Sources of loans in Eurasian languages

In the previous blogpost, I started a compilation of safe loans from and into Tocharian. I will continue this work in the next post. In this post, I will talk about loan directionality, since I am currently completing a paper (with several co-authors) on lexical borrowability in Eurasian languages. I want to say a few word about this project.

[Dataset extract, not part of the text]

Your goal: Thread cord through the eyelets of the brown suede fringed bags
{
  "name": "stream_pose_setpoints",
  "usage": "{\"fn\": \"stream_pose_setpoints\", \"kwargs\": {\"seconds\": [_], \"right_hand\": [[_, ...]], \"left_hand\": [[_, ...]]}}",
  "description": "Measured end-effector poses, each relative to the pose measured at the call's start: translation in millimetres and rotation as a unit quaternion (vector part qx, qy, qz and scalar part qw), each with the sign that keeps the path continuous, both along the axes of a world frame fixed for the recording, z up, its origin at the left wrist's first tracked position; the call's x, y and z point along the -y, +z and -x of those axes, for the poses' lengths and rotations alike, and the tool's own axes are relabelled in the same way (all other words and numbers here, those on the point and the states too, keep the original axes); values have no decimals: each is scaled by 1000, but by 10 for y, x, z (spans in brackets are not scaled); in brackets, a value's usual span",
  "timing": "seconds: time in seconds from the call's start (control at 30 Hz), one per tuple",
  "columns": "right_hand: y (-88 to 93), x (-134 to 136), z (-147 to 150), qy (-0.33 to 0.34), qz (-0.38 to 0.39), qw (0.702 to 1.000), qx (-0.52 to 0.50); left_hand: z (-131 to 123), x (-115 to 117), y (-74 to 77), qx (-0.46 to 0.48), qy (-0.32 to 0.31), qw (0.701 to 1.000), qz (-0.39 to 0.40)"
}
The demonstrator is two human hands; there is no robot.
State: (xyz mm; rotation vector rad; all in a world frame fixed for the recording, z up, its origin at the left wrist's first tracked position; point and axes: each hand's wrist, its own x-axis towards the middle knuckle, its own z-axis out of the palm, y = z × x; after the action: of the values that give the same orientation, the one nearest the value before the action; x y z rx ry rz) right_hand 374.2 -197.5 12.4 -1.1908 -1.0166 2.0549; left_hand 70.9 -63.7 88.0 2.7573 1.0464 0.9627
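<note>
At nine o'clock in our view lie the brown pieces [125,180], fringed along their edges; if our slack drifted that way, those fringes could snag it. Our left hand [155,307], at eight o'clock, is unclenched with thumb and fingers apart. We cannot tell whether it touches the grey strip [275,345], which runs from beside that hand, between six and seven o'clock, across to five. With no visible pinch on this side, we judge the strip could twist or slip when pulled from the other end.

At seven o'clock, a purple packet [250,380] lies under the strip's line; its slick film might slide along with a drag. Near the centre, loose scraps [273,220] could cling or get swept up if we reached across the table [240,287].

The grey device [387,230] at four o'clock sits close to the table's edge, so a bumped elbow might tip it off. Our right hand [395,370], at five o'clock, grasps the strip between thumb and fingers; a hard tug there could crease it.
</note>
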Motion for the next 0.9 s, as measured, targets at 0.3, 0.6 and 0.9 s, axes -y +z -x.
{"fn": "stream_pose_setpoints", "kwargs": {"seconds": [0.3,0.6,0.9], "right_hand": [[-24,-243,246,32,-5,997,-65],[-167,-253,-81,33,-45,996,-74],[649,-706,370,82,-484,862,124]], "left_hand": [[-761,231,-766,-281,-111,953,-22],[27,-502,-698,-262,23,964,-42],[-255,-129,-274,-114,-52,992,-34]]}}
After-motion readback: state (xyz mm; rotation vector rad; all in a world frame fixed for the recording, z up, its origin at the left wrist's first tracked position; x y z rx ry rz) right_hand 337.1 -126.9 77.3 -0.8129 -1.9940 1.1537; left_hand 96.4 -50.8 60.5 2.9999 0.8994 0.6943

We have compiled and extracted all loan events in the lexical database, and tested various statistical measures on this data. Worth noticing is the directionality of loans in contrast to language power as well as the differential source languages of the families. As I have described in recent posts, our data set on lexical data compiles culture concepts, i.e., words for farming, technology, hunting, and war, which have a presumed age that go at least back to the Chalcolithic. This means that this vocabulary is not representative for the entire lexicon, only these specific domains. Loans are also extended over long periods, at least back to antiquity. If we look at the source languages, we notice that they differ between families. In Indo-European, Latin is most frequent, followed by Middle Low German, French, Old French, Slavic, Classical Greek. In Caucasian, Turkic languages dominate, followed by Persian, Georgian, and Arabic. In Uralic, Scandinavian languages dominate, which is mainly due to the fact that our Fenno-Ugric languages dominate in our data (see pictures below).

The correlation between loan directionality and language power and populations size is also noteworthy. We define the power of languages by a quantitative rank based on several features, including literary power, economic power and population size. This we plot against the occurence as source and target language in loan events (see graph above). All languages are equally likely to be target languages, but the most powerful languages are more likely to be source languages. This is a significant correlation. The most frequent loan event is from a very powerful language to a very weak. The second most frequent language is from a medium powerful to a weak. The third most frequent loan is from a medium powerful to a medium powerful language. In scrutinizing the data, we observe that this type of loan event is almost entirely restricted to the middle ages, which is also an interesting result. Unequality between languages seems to be specific to the antique and modern periods, whereas language contact in the middle ages was more distributed between languages of equal power.


Graph illustrating the most frequent source languages in Indo-European (top), Caucasian (middle), and Uralic (bottom) families.